### [ASSIGNMENT]
What lines of the data below hold the string "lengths"? Copy each one out.

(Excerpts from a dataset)

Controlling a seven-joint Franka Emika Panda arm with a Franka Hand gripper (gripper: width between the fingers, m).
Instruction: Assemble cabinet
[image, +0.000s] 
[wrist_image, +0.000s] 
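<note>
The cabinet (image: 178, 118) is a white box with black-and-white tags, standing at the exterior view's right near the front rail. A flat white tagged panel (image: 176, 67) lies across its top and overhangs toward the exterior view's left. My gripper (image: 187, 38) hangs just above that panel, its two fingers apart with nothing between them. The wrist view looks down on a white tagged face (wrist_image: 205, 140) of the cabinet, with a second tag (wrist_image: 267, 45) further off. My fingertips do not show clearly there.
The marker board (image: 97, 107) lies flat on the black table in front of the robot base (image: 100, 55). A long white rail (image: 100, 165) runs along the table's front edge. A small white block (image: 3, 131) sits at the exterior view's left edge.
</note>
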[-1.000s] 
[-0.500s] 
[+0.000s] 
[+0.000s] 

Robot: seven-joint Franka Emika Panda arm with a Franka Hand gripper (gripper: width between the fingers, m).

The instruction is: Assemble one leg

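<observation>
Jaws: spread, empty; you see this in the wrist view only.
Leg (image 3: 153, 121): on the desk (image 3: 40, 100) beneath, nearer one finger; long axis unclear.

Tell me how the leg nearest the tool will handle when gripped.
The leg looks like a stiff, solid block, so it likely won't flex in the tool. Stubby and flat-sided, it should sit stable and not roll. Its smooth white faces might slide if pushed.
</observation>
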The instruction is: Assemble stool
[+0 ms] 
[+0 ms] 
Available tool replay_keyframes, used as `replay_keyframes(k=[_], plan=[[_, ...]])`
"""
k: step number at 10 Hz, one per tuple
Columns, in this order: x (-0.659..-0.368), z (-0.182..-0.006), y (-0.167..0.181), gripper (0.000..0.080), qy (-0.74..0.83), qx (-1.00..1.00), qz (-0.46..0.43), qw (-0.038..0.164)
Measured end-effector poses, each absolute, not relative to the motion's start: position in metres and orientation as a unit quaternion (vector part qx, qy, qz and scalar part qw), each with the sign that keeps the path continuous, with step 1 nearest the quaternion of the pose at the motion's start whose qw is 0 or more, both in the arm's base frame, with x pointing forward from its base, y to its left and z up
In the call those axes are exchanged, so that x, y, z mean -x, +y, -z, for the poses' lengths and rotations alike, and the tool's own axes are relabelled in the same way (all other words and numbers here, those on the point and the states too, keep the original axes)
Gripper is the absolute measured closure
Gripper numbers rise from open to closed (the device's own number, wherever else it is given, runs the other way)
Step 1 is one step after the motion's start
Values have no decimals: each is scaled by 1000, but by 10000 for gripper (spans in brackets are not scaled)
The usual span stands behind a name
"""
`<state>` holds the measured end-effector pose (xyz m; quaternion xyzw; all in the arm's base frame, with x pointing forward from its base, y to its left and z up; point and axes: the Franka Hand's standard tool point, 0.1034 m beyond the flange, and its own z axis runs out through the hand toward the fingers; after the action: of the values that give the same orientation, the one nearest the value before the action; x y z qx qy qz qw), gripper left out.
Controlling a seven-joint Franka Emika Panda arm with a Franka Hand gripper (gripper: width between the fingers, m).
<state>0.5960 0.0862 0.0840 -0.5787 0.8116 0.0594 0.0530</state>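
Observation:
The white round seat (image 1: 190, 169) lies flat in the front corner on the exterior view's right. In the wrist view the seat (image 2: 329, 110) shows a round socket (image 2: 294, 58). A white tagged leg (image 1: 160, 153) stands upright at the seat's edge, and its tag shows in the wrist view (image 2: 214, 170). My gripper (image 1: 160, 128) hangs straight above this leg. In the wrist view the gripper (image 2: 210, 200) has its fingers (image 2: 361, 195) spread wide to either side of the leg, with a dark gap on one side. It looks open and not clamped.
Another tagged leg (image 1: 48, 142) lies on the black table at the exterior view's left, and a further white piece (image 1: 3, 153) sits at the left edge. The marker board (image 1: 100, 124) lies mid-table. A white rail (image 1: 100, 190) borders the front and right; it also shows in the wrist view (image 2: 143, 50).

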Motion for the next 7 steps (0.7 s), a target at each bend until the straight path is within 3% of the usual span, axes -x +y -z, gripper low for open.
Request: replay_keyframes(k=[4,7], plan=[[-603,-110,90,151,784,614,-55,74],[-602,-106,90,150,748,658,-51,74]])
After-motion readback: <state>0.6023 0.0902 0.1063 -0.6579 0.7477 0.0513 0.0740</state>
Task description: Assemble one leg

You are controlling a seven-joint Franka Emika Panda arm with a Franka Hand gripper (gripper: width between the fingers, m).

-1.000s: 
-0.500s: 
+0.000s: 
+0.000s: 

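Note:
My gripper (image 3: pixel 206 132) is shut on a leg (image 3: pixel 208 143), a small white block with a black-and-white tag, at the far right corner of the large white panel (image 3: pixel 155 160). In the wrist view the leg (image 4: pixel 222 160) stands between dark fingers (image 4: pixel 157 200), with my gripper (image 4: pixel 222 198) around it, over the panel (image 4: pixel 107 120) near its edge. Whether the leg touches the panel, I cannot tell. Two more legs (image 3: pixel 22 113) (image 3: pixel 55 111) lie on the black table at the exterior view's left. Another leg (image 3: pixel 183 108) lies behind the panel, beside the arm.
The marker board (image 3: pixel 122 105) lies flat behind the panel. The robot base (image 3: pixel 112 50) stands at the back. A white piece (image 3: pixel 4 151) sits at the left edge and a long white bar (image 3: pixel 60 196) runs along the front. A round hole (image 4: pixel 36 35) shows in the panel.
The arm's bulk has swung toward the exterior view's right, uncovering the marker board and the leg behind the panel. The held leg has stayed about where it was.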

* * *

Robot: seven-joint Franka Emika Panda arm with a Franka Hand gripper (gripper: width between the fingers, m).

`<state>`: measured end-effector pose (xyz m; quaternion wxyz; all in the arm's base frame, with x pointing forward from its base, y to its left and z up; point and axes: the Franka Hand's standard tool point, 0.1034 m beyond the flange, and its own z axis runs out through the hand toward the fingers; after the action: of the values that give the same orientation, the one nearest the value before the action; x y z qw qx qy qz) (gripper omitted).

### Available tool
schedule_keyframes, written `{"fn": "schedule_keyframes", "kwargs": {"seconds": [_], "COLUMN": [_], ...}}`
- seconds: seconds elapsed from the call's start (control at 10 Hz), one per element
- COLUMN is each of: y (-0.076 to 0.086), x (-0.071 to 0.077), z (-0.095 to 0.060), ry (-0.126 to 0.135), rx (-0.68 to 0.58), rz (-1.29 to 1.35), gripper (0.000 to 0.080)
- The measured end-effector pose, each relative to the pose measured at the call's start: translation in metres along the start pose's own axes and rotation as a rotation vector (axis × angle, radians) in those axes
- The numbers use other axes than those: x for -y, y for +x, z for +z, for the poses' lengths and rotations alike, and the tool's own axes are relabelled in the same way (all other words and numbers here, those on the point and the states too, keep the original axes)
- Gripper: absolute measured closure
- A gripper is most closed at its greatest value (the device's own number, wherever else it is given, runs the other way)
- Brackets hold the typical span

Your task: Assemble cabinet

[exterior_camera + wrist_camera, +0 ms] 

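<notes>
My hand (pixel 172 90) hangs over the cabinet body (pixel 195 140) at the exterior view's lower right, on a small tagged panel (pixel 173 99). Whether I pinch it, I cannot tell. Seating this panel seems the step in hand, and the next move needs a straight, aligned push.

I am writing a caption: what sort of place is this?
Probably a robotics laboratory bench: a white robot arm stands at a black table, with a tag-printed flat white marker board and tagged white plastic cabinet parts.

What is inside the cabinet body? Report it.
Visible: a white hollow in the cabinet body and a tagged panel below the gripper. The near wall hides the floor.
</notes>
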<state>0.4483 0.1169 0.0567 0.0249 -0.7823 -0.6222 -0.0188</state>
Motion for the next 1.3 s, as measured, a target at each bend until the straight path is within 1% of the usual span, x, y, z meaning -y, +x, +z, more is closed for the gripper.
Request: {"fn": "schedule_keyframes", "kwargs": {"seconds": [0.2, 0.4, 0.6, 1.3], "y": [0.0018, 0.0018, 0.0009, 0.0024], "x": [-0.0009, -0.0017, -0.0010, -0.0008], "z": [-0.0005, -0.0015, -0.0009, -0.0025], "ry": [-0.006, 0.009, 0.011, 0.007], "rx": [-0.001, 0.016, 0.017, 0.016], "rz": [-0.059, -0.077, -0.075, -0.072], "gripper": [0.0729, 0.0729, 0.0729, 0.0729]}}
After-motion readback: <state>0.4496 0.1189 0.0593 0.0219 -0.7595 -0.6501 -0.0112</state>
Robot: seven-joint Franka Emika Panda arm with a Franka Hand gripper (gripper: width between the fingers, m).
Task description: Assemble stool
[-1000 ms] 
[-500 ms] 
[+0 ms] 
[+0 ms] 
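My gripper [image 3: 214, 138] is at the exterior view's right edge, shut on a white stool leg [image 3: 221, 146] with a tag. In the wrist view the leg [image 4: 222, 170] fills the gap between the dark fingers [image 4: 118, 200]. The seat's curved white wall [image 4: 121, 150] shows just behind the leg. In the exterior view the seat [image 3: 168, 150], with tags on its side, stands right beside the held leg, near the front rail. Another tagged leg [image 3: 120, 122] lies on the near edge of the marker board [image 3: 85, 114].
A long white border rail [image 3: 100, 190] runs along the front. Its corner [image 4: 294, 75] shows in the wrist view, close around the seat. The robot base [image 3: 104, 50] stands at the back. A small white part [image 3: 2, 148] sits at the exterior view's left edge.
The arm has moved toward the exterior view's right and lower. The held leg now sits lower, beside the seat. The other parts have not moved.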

### [ANSWER BOX]
In the call those axes are exchanged, so that x, y, z mean -x, +y, -z, for the poses' lengths and rotations alike, and the tool's own axes are relabelled in the same way (all other words and numbers here, those on the point and the states too, keep the original axes)
- The numbers use other axes than those: x for -y, y for +x, z for +z, for the poses' lengths and rotations alike, and the tool's own axes are relabelled in the same way (all other words and numbers here, those on the point and the states too, keep the original axes)

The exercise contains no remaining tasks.